GIVEN INFORMATION:
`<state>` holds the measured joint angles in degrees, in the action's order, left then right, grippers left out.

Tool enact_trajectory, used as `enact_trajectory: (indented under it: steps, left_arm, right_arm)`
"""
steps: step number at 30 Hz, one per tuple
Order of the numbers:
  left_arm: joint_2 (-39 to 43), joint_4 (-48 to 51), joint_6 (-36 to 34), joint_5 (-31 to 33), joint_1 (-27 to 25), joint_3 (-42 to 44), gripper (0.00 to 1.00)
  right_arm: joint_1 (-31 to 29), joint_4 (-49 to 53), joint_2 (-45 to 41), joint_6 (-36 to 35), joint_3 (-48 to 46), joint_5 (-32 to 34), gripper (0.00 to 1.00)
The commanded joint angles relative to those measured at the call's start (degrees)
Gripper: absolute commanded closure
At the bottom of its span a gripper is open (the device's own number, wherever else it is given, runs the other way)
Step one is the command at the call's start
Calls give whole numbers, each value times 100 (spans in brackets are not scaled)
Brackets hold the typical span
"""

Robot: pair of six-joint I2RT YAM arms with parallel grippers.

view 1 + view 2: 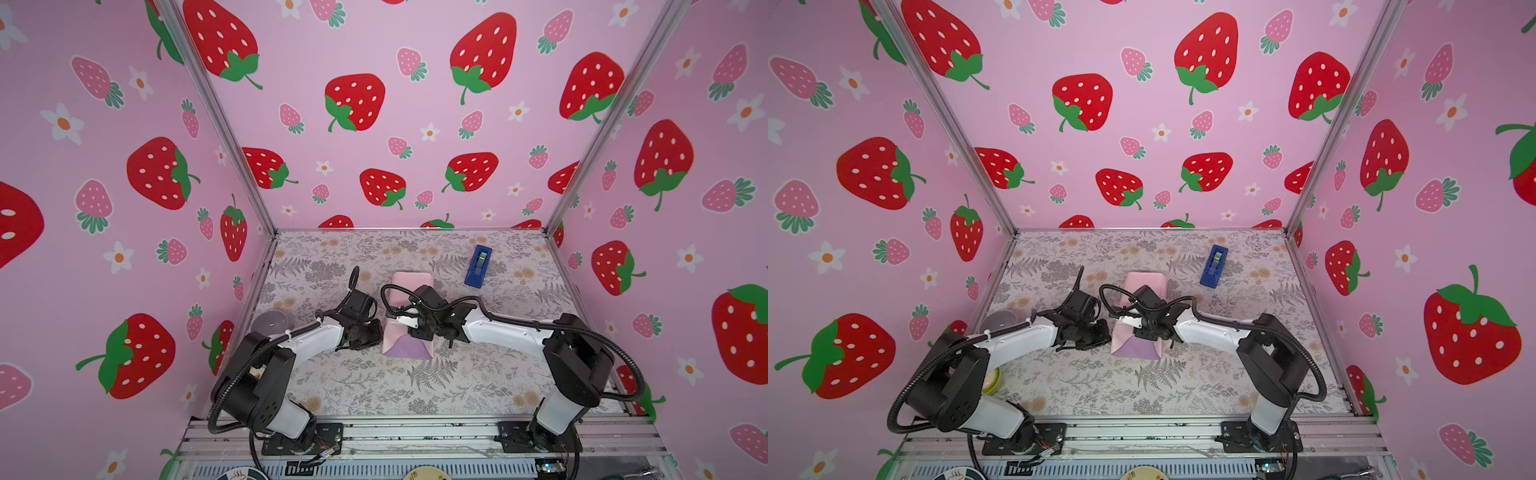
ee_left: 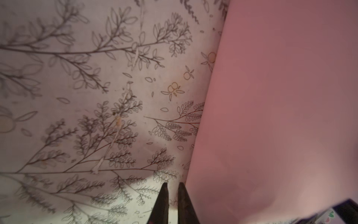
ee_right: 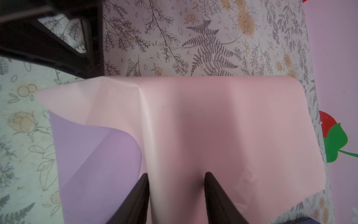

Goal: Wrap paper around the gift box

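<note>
The paper [image 1: 409,282] [image 1: 1144,282] lies mid-table, draped pink side up over a raised hump, with a lilac flap [image 1: 405,348] [image 3: 93,159] turned up at its near end. The gift box is hidden; I see no black surface. My right gripper [image 1: 415,328] [image 1: 1142,326] [image 3: 176,174] comes down onto the hump, its two fingers pressed against the pink paper [image 3: 213,116] on either side of the ridge. My left gripper [image 1: 376,334] [image 1: 1105,332] [image 2: 172,184] sits low just left of the paper [image 2: 280,106], its fingers almost together with nothing between them.
A blue tape dispenser [image 1: 478,266] [image 1: 1213,266] lies at the back right. A clear round lid [image 1: 270,322] [image 1: 998,322] sits by the left wall behind the left arm. Strawberry-print walls close three sides; a metal rail [image 1: 415,432] runs along the front.
</note>
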<state>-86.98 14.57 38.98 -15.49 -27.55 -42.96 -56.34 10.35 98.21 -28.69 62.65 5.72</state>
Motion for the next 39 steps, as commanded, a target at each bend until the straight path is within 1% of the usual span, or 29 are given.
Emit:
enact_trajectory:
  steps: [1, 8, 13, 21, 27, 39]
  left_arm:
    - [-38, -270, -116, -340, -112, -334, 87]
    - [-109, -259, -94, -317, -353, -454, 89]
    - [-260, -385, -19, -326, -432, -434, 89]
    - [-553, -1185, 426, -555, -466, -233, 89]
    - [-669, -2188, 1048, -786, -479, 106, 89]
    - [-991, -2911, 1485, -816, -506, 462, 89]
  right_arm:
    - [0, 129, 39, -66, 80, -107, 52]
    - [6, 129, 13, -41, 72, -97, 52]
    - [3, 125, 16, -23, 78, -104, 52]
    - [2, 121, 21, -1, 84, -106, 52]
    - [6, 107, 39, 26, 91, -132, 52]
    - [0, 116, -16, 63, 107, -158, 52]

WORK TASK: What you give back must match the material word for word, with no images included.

EXERCISE SOLUTION:
`<state>` holds the measured joint angles in degrees, in the action's order, left then right, grippers left out.

Tool enact_trajectory, used as `enact_trajectory: (indented under it: steps, left_arm, right_arm)`
"""
steps: step number at 30 Hz, one per tuple
Order of the numbers:
  left_arm: joint_2 (-39 to 43), joint_4 (-48 to 51), joint_6 (-36 to 34), joint_5 (-31 to 33), joint_1 (-27 to 25), joint_3 (-42 to 44), gripper (0.00 to 1.00)
  right_arm: joint_1 (-31 to 29), joint_4 (-49 to 53), joint_2 (-45 to 41), joint_6 (-36 to 35), joint_3 (-48 to 46), joint_5 (-32 to 34), gripper (0.00 to 1.00)
The commanded joint angles relative to those measured at the call's start (degrees)
Gripper: absolute commanded closure
At the bottom of its span a gripper is open (the device's own number, wherever else it is given, runs the other way)
Step one is the command at the call's start
Calls give whole numbers, each value times 100 (spans in brackets are not scaled)
Brackets hold the typical span
"""

Robot: pair of six-joint I2RT YAM arms with parallel grippers.

view 1 + view 2: 
ee_left: 
ee_right: 

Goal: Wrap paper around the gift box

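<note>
The paper [image 1: 409,282] [image 1: 1144,282] lies mid-table, draped pink side up over a raised hump, with a lilac flap [image 1: 405,348] [image 3: 93,159] turned up at its near end. The gift box is hidden; I see no black surface. My right gripper [image 1: 415,328] [image 1: 1142,326] [image 3: 176,174] comes down onto the hump, its two fingers pressed against the pink paper [image 3: 213,116] on either side of the ridge. My left gripper [image 1: 376,334] [image 1: 1105,332] [image 2: 172,184] sits low just left of the paper [image 2: 280,106], its fingers almost together with nothing between them.
A blue tape dispenser [image 1: 478,266] [image 1: 1213,266] lies at the back right. A clear round lid [image 1: 270,322] [image 1: 998,322] sits by the left wall behind the left arm. Strawberry-print walls close three sides; a metal rail [image 1: 415,432] runs along the front.
</note>
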<state>-86.98 14.57 38.98 -15.49 -27.55 -42.96 -56.34 10.35 98.21 -28.69 62.65 5.72</state>
Motion for the next 39 steps, as commanded, a target at each bend until the straight path is within 1% of the usual span, or 29 are given.
Emit:
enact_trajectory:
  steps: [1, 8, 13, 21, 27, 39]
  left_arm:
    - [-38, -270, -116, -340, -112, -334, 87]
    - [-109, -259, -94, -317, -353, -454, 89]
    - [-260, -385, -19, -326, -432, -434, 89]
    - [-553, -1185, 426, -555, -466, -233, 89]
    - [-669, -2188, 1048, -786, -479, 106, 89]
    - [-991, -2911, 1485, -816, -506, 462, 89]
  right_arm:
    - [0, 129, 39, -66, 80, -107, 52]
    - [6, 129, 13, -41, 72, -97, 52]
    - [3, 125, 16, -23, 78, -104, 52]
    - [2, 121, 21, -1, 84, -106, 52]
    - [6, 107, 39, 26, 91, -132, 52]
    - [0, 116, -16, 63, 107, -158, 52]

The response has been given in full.